[Problem]
Using the listing below, return every line that includes "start".

[Supplied information]
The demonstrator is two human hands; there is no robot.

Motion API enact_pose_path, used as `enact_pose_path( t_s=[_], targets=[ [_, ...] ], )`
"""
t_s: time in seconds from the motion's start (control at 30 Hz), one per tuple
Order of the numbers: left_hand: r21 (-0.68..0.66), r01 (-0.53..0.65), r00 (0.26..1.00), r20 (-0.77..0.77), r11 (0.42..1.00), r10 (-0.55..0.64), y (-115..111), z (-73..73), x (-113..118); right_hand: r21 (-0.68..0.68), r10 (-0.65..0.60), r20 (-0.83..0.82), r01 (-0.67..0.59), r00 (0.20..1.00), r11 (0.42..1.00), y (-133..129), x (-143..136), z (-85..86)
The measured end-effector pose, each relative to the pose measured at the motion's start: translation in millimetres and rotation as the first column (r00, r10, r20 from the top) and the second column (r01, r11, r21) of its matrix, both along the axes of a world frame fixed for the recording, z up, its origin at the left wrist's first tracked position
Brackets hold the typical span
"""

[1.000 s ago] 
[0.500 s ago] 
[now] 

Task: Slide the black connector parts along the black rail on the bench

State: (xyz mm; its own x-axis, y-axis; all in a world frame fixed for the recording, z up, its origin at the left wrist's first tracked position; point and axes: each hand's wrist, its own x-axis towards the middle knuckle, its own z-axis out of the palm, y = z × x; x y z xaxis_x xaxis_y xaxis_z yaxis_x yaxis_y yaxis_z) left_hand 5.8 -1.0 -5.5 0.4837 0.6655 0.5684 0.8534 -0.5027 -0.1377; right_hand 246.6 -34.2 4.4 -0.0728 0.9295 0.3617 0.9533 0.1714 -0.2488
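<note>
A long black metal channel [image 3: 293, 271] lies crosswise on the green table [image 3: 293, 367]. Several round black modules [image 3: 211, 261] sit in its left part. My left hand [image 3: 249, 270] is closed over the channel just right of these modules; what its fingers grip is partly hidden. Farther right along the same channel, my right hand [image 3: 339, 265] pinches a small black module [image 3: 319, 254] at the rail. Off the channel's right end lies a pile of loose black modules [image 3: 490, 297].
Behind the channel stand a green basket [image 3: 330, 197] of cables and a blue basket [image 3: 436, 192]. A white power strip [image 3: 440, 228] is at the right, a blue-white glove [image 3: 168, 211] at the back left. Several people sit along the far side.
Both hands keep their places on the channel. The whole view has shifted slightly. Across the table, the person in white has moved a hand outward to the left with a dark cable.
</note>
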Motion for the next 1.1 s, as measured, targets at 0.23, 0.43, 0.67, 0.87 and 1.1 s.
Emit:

[Written response]
t_s: time in seconds from the motion's start (control at 30 Hz), one per tuple
The measured end-effector pose, each relative to the pose measured at the motion's start: translation in millimetres and rotation as the first column (r00, r10, r20 from the top) and the second column (r01, r11, r21) of its matrix, both along the axes of a world frame fixed for the recording, z up, its origin at the left wrist's first tracked position

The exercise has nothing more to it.